- Genre: Comedy
- Written by: Ed Gamble; Jason Hazeley; Amy Hoggart; Samantha Martin; Joel Morris; Seamus Murphy-Mitchell; Tom Neenan; Piers Torday;
- Directed by: Chris Faith/Marcus Liversedge
- Starring: Ed Gamble, Amy Hoggart
- Narrated by: Gemma Whelan
- Country of origin: United Kingdom
- Original language: English
- No. of seasons: 2

Production
- Executive producer: Clive Tulloh
- Producer: Seamus Murphy-Mitchell

Original release
- Network: BBC America
- Release: June 21, 2014 – February 8, 2016

= Almost Royal =

British-American television series

Almost Royal is a British-American faux-reality television comedy series on the BBC America network.

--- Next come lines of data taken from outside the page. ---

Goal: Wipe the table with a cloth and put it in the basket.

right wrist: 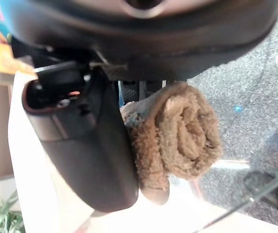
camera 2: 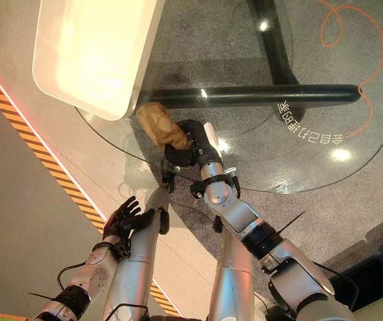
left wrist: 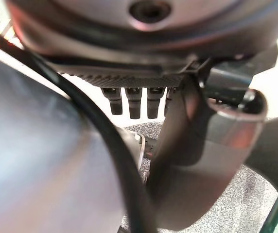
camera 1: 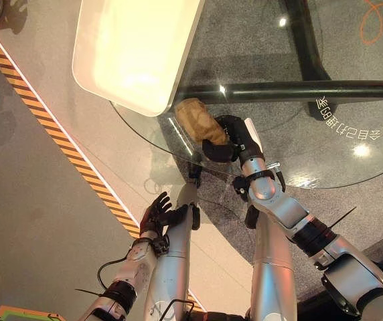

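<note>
Grey speckled floor (camera 1: 37, 200) spreads under everything, crossed by a black-and-yellow hazard stripe (camera 1: 57, 134) with a pale line beside it, running from the upper left toward the bottom centre. Above the floor stands a round glass bench (camera 1: 352, 167), its dark metal frame (camera 1: 298, 90) visible through the top, and a white tray-like basket (camera 1: 138, 47) rests on the glass at its left part, reaching past the rim.

Low at the left, the left hand (camera 1: 157, 212) hangs beside the robot's body, off the bench, its fingers spread and relaxed, with nothing in it; its wrist view shows short straight fingertips (left wrist: 134, 102) pointing away from the palm, over pale floor.

Further right, a tan, fuzzy cloth (camera 1: 201, 120) lies rolled on the glass just beside the near corner of the basket, near the bench's front edge. The right hand (camera 1: 228, 137) is on the cloth's right end, fingers curled round it; in the right wrist view the roll of cloth (right wrist: 182, 131) sits pinched between the dark thumb (right wrist: 85, 145) and the fingers behind it, with the basket's white surface close by.

Orange looping marks (camera 1: 379, 20) show on the floor at the far right.
</note>
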### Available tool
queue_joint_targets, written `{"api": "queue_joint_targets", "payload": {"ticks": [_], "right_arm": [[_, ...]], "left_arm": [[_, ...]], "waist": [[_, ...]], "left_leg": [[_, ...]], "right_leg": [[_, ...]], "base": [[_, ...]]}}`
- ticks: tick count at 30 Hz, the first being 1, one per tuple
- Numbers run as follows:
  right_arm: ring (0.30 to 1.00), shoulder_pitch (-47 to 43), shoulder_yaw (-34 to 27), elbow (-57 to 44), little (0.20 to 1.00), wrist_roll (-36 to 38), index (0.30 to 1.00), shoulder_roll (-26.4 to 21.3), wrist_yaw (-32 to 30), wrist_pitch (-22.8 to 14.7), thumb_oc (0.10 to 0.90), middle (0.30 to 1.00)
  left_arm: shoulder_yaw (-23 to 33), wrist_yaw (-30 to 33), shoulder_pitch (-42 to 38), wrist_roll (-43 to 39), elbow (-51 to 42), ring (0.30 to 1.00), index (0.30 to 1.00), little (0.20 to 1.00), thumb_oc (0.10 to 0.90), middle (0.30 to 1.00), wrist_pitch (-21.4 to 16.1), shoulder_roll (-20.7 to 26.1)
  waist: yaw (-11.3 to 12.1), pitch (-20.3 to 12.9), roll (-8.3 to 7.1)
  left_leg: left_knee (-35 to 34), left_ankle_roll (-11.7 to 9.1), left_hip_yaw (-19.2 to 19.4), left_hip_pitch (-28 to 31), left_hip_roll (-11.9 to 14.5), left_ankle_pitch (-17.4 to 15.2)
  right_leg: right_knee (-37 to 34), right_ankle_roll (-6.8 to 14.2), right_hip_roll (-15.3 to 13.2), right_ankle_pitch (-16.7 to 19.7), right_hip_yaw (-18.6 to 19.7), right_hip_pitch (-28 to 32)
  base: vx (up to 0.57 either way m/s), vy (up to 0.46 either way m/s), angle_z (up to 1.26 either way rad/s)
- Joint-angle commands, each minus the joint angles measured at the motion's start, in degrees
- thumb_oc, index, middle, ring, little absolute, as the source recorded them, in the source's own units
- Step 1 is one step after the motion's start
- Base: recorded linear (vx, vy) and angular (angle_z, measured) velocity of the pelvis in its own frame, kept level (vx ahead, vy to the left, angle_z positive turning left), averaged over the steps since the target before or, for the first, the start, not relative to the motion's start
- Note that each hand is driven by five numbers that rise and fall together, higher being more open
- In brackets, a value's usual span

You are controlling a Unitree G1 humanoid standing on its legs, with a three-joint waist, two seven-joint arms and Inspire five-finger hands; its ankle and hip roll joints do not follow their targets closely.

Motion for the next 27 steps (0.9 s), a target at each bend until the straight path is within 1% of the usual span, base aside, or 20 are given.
{"api": "queue_joint_targets", "payload": {"ticks": [1, 9, 14, 18, 19, 23, 25, 27], "right_arm": [[0.3, 0.41, -2.63, -13.25, 0.2, 0.4, 0.3, -0.08, -0.3, -7.7, 0.1, 0.3], [0.3, 2.28, -4.92, -13.96, 0.2, -0.45, 0.3, -0.81, -0.75, -8.07, 0.1, 0.3], [0.3, 3.46, -6.16, -14.76, 0.2, -0.92, 0.3, -1.2, 0.14, -7.83, 0.1, 0.3], [0.3, 4.42, -6.63, -15.44, 0.2, -1.74, 0.3, -1.82, 0.95, -7.44, 0.1, 0.3], [0.3, 4.98, -6.89, -15.64, 0.2, -2.62, 0.3, -1.97, 1.23, -7.21, 0.1, 0.3], [0.3, 6.69, -8.19, -16.12, 0.2, -3.19, 0.3, -2.74, 2.08, -6.87, 0.1, 0.3], [0.3, 7.48, -8.8, -16.06, 0.2, -3.35, 0.3, -3.13, 2.73, -7.17, 0.1, 0.3], [0.3, 8.02, -9.33, -16.28, 0.2, -3.38, 0.3, -3.5, 3.51, -7.22, 0.1, 0.3]], "left_arm": [[-1.74, 1.2, 5.48, 0.44, -1.09, 0.9, 0.9, 0.9, 0.8, 0.9, -0.45, -0.24], [-1.36, 0.61, 5.73, -0.57, -2.26, 0.9, 0.9, 0.9, 0.8, 0.9, -1.56, 0.3], [-0.95, 0.34, 5.99, -1.0, -1.85, 0.9, 0.9, 0.9, 0.8, 0.9, -2.08, 0.19], [-0.2, -0.9, 6.53, -5.08, -2.33, 0.9, 0.9, 0.9, 0.8, 0.9, -3.53, 0.14], [0.48, -1.65, 6.96, -7.66, -3.04, 0.9, 0.9, 0.9, 0.8, 0.9, -4.27, 0.11], [2.59, -4.73, 8.11, -13.55, -6.15, 0.9, 0.9, 0.9, 0.8, 0.9, -4.94, 0.74], [3.64, -6.47, 8.99, -15.62, -7.43, 0.9, 0.9, 0.9, 0.8, 0.9, -4.86, 0.93], [4.05, -7.45, 9.63, -15.69, -8.77, 0.9, 0.9, 0.9, 0.8, 0.9, -5.02, 1.52]], "waist": [[-0.76, -0.93, -0.39], [-1.19, -0.93, -0.48], [-1.56, -0.93, -1.07], [-1.68, -0.93, -1.29], [-1.65, -0.93, -1.37], [-1.4, -0.93, -1.5], [-1.31, -0.93, -1.44], [-1.34, -0.93, -1.46]], "left_leg": [[10.03, 0.92, 6.18, 0.86, -1.64, -13.09], [9.31, 0.91, 6.24, 1.88, -1.43, -12.94], [8.49, 0.75, 6.39, 3.29, -1.25, -12.61], [8.11, 0.69, 6.3, 4.4, -1.24, -12.57], [7.81, 0.69, 6.31, 5.16, -1.17, -12.62], [6.97, 0.73, 6.23, 7.65, -1.17, -12.59], [6.64, 0.73, 6.02, 8.91, -1.26, -12.65], [6.49, 0.66, 5.89, 9.79, -1.28, -12.58]], "right_leg": [[-10.77, 3.24, 2.57, 7.48, -0.56, 0.33], [-11.05, 3.06, 2.8, 7.39, -0.74, 1.19], [-11.36, 2.81, 3.19, 7.14, -1.08, 2.75], [-11.42, 2.68, 3.33, 6.85, -1.13, 3.91], [-11.38, 2.7, 3.3, 6.62, -1.26, 4.59], [-11.72, 2.7, 3.19, 6.07, -1.88, 7.24], [-12.03, 2.68, 3.11, 5.83, -2.07, 8.59], [-12.11, 2.53, 3.13, 5.66, -2.17, 9.54]], "base": [[-0.01, -0.038, 0.0], [-0.01, -0.016, 0.0], [-0.02, -0.03, -0.01], [-0.01, -0.022, -0.02], [-0.01, -0.054, -0.01], [-0.02, -0.07, 0.0], [-0.02, -0.04, 0.01], [-0.04, -0.014, 0.01]]}}
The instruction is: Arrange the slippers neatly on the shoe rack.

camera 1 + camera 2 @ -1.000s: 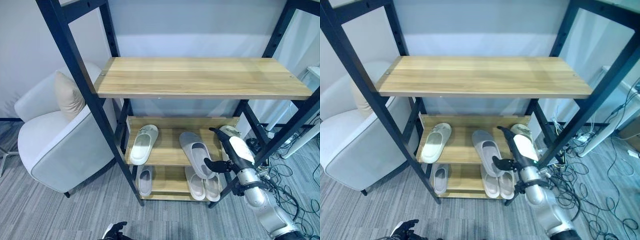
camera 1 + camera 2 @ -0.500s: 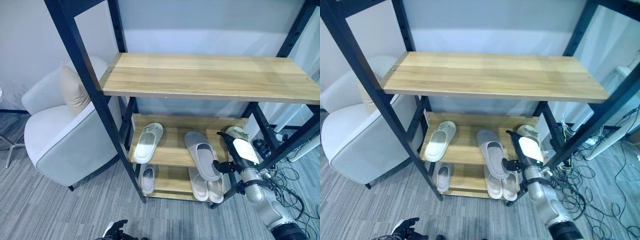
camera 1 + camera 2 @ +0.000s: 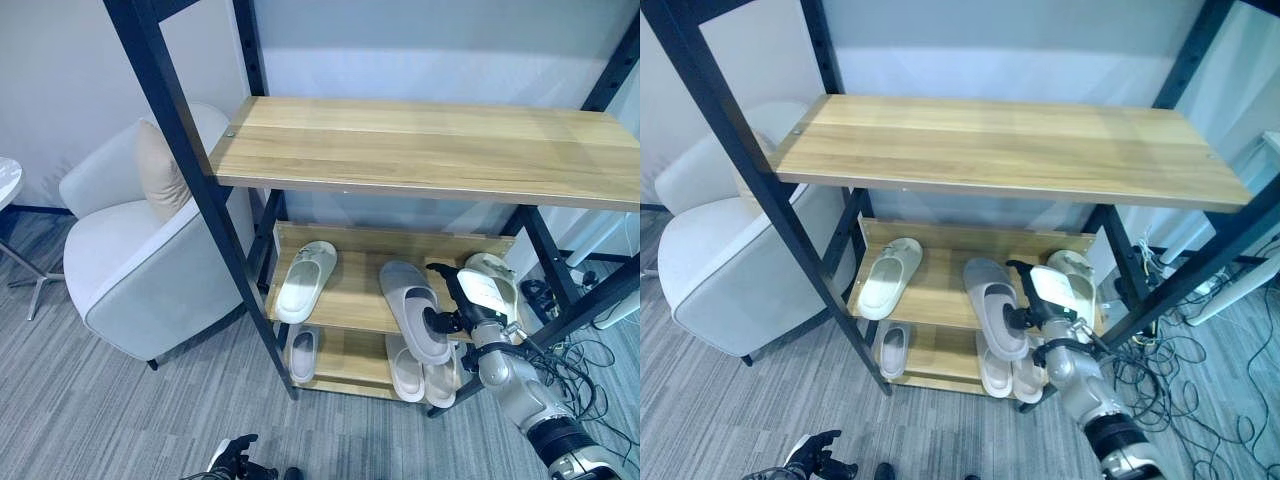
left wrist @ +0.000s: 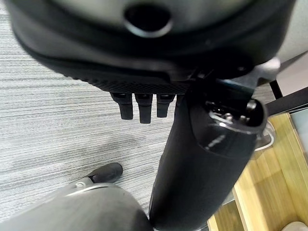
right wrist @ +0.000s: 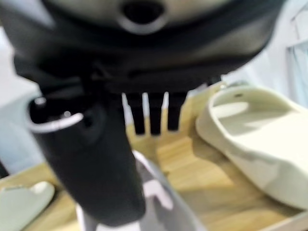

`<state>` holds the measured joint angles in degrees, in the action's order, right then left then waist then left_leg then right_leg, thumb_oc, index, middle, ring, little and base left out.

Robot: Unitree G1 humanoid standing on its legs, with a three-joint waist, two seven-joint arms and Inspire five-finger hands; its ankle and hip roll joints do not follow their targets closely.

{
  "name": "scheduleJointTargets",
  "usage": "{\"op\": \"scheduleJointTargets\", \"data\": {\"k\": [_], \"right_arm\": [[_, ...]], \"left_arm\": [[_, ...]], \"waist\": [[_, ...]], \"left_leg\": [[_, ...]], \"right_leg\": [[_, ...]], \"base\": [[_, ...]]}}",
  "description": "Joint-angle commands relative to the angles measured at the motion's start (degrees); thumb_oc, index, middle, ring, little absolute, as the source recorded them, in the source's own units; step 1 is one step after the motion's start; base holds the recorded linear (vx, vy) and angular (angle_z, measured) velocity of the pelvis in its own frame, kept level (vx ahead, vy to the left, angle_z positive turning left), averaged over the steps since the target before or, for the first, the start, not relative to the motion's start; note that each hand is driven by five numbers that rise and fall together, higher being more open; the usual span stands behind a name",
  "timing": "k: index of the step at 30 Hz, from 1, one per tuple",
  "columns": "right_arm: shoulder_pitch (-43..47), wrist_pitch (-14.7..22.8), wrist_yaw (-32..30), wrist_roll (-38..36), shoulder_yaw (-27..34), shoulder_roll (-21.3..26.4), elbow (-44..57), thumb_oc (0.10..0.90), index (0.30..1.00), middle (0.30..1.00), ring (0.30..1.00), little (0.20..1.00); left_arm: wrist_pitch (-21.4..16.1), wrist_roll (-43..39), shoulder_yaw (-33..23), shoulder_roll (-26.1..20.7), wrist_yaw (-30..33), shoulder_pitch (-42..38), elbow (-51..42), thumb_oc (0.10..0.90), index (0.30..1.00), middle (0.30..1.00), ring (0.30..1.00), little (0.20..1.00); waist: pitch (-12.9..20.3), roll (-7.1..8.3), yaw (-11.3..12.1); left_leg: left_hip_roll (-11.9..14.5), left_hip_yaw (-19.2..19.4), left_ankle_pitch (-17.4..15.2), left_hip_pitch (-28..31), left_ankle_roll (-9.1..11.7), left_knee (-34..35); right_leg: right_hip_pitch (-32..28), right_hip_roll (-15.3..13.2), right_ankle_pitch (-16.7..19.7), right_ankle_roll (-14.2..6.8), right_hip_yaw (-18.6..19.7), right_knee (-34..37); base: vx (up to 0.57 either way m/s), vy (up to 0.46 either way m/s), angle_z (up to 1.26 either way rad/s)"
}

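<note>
The shoe rack [image 3: 420,150] stands with its wide top shelf bare, and the slippers sit on the two lower shelves. On the middle shelf [image 3: 350,300] a white slipper [image 3: 305,281] lies straight at the left, while the grey slipper [image 3: 414,309] slants with its heel over the front edge — likely why the right hand [image 3: 462,303] is here. Its fingers reach straight out, thumb against the grey slipper's side, a cream slipper [image 5: 255,134] just beside. The left hand [image 4: 144,103] hangs over the floor, fingers relaxed.
</note>
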<state>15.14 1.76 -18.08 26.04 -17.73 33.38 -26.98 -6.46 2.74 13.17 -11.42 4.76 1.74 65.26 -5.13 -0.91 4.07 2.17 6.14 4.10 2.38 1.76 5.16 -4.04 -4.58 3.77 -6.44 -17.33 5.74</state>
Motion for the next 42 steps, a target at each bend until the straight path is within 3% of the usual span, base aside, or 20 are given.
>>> {"op": "scheduleJointTargets", "data": {"k": [1,15,21,28,32,33,34,35,38,41,42], "right_arm": [[6.67,1.88,-4.86,-0.93,1.44,0.38,2.75,0.400,0.300,0.300,0.300,0.300],[-8.77,5.06,-2.79,-2.45,10.91,-1.02,20.17,0.400,0.300,0.300,0.300,0.300],[-16.43,9.42,0.60,-7.20,14.47,-3.00,31.20,0.400,0.300,0.300,0.300,0.300],[-20.03,12.45,6.08,-14.23,13.94,-3.72,37.36,0.400,0.300,0.300,0.300,0.300],[-20.37,13.91,8.56,-16.83,12.07,-3.06,39.64,0.400,0.300,0.300,0.300,0.300],[-18.79,14.04,8.32,-17.06,11.31,-2.52,39.46,0.400,0.300,0.300,0.300,0.300],[-15.62,14.17,8.00,-17.11,9.87,-1.40,39.47,0.400,0.300,0.300,0.300,0.300],[-15.37,14.21,7.97,-17.11,9.82,-1.41,39.33,0.400,0.300,0.300,0.300,0.300],[-11.86,14.08,7.18,-16.47,8.02,-0.13,38.57,0.400,0.300,0.300,0.300,0.300],[-10.27,14.00,6.34,-16.16,7.59,0.20,38.14,0.400,0.300,0.300,0.300,0.300],[-8.04,13.75,4.84,-15.32,7.28,0.62,37.67,0.400,0.300,0.300,0.300,0.300]], "left_arm": [[-0.13,0.40,4.50,1.81,0.71,0.30,4.25,0.800,0.900,0.900,0.900,0.900],[0.38,2.23,2.02,2.66,0.16,0.57,4.61,0.800,0.900,0.900,0.900,0.900],[0.29,3.38,1.46,3.16,-0.62,0.59,4.19,0.800,0.900,0.900,0.900,0.900],[0.10,3.95,1.37,3.29,-1.35,0.30,3.33,0.800,0.900,0.900,0.900,0.900],[-0.39,3.90,2.19,3.16,-1.25,-0.60,1.69,0.800,0.900,0.900,0.900,0.900],[-0.59,3.28,2.73,2.81,-0.88,-1.86,0.59,0.800,0.900,0.900,0.900,0.900],[-1.08,1.47,3.61,1.80,-0.16,-4.37,-2.01,0.800,0.900,0.900,0.900,0.900],[-1.04,1.42,3.54,1.77,-0.18,-4.52,-2.02,0.800,0.900,0.900,0.900,0.900],[-1.88,-0.97,5.38,0.26,0.25,-6.55,-5.10,0.800,0.900,0.900,0.900,0.900],[-1.94,-1.74,6.21,-0.05,0.46,-7.04,-6.15,0.800,0.900,0.900,0.900,0.900],[-1.95,-2.45,7.04,-0.40,0.51,-7.67,-7.42,0.800,0.900,0.900,0.900,0.900]], "waist": [[2.34,1.53,1.09],[2.51,0.95,-1.46],[2.25,0.16,-3.28],[1.53,-0.46,-4.36],[-0.99,-0.84,-5.07],[-3.27,-0.90,-5.36],[-7.58,-0.52,-5.51],[-7.28,-0.48,-5.56],[-7.74,-0.25,-5.33],[-7.81,-0.32,-5.12],[-8.54,-0.48,-4.91]], "left_leg": [[-0.32,-1.18,-4.12,0.78,2.98,-0.16],[-0.08,-0.60,-4.67,1.94,2.87,-0.16],[0.18,0.36,-4.74,2.00,2.89,-0.16],[0.37,0.98,-4.78,1.72,2.86,-0.16],[0.37,1.21,-4.22,0.27,2.56,-0.16],[0.29,1.23,-3.12,-1.30,2.32,-0.21],[0.81,0.97,-3.73,-8.48,1.88,-6.98],[0.83,0.94,-4.06,-9.45,1.85,-7.82],[0.18,0.27,-7.51,-24.45,0.06,-21.53],[0.58,0.05,-9.01,-29.91,-0.59,-27.43],[1.15,-0.04,-9.92,-34.51,-1.02,-32.43]], "right_leg": [[-0.63,-0.37,-4.03,-3.00,2.50,-0.74],[-1.11,-0.18,-4.29,-2.99,2.94,-0.74],[-0.51,-0.22,-4.09,-3.17,3.91,-0.74],[0.48,-0.11,-3.71,-3.28,5.08,-0.74],[2.40,-0.14,-3.06,-3.20,5.90,-0.74],[4.57,-0.22,-2.57,-2.96,6.16,-1.83],[11.89,-1.35,-3.36,-1.96,6.86,-8.66],[12.75,-1.44,-3.58,-1.93,6.90,-9.28],[25.62,-2.05,-6.44,0.41,7.03,-21.27],[30.30,-2.66,-8.19,1.22,6.82,-26.45],[34.62,-3.15,-9.71,2.05,6.86,-31.57]], "base": [[0.00,0.000,0.00],[0.00,-0.002,-0.01],[-0.01,-0.014,-0.10],[-0.02,-0.009,-0.13],[-0.13,-0.001,-0.10],[-0.60,-0.012,-0.12],[-0.52,-0.012,-0.14],[-0.53,-0.019,-0.18],[-0.31,-0.018,-0.09],[-0.13,-0.007,0.12],[-0.14,-0.011,0.05]]}}
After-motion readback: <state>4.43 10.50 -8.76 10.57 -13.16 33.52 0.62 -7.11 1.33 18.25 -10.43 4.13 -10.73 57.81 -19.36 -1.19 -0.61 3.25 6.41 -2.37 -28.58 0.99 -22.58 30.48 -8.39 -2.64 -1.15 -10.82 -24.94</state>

It is their first original first-run comedy series. It follows the lives of two clueless British aristocrat siblings—Georgie and Poppy Carlton—visiting the United States for the first time. The series stars Ed Gamble and Amy Hoggart as Georgie and Poppy, respectively. It is produced by Burning Bright Productions and premiered on June 21, 2014. Although Georgie and Poppy are both portrayed by actors, the Americans with whom they interact are not aware of this. On December 4, 2014, the show was renewed for an eight-episode second season, which started airing on January 18, 2016.

==Plot==
The series begins after Georgie and Poppy's father suffers a fatal accident. His dying wish was for his children to travel to the United States, a country he loved. Thus, Georgie and Poppy travel across the Atlantic, first to Los Angeles, then to Boston, and other well-known American cities. Georgie hopes to become more manly from learning about the United States, while Poppy hopes to procure a job that does not require very much work, such as acting. Georgie and Poppy often try out new things they deem "American" such as shooting guns, meeting a barista, making a Twitter account, and working at a car repair shop. Usually, Poppy takes the spotlight even in areas she is bad at, and Georgie compliments Poppy no matter her skill level. In the introduction to every episode their ranking in line to inherit the throne changes, always 50 or more places away.

==Episodes==

===Season 1===

| # | Title | Order for Throne |  |
|---|---|---|---|
| 1 | Los Angeles | 50th | 51st |
| 2 | Boston | 83rd | 84th |
| 3 | Texas | 74th | 75th |
| 4 | New York | 78th | 79th |
| 5 | Detroit | 98th | 99th |
| 6 | Washington DC | 69th | 70th |
| 7 | Nashville | 50th | 51st |

===Season 2===

| # | Title | Order for Throne |  | Airdate |
|---|---|---|---|---|
| 1 | Beauty | 60th | 61st | 18 January 2016 |
| 2 | Great Outdoors | 68th | 69th | 18 January 2016 |
| 3 | Sports | 78th | 79th | 25 January 2016 |
| 4 | Romance | 80th | 81st | 25 January 2016 |
| 5 | Future | 58th | 59th | 1 February 2016 |
| 6 | Law and Order | 59th | 60th | 1 February 2016 |
| 7 | Work | 70th | 71st | 8 February 2016 |
| 8 | Holidays | 63rd | 64th | 8 February 2016 |

==Critical reception==
According to review aggregator website Metacritic, Almost Royal has a score of 71%, indicating "generally favorable reviews". One favorable review was written by Brian Lowry for Variety, who praised the show for its "...mix of deft writing and [Amy and Ed]'s deadpan improvisational skills." On Rotten Tomatoes, Almost Royal's season 1 has an aggregate score of 75% based on 9 positive and 3 negative critic reviews. The website's consensus reads: "Almost Royal refreshingly lampoons both American and British cultures without abjection and benefits from Gamble and Hoggart's keen improvisational skills."

==International airings==
Almost Royal began airing on E4 in the UK on August 9, 2014 and on The Comedy Channel in Australia on November 23, 2015.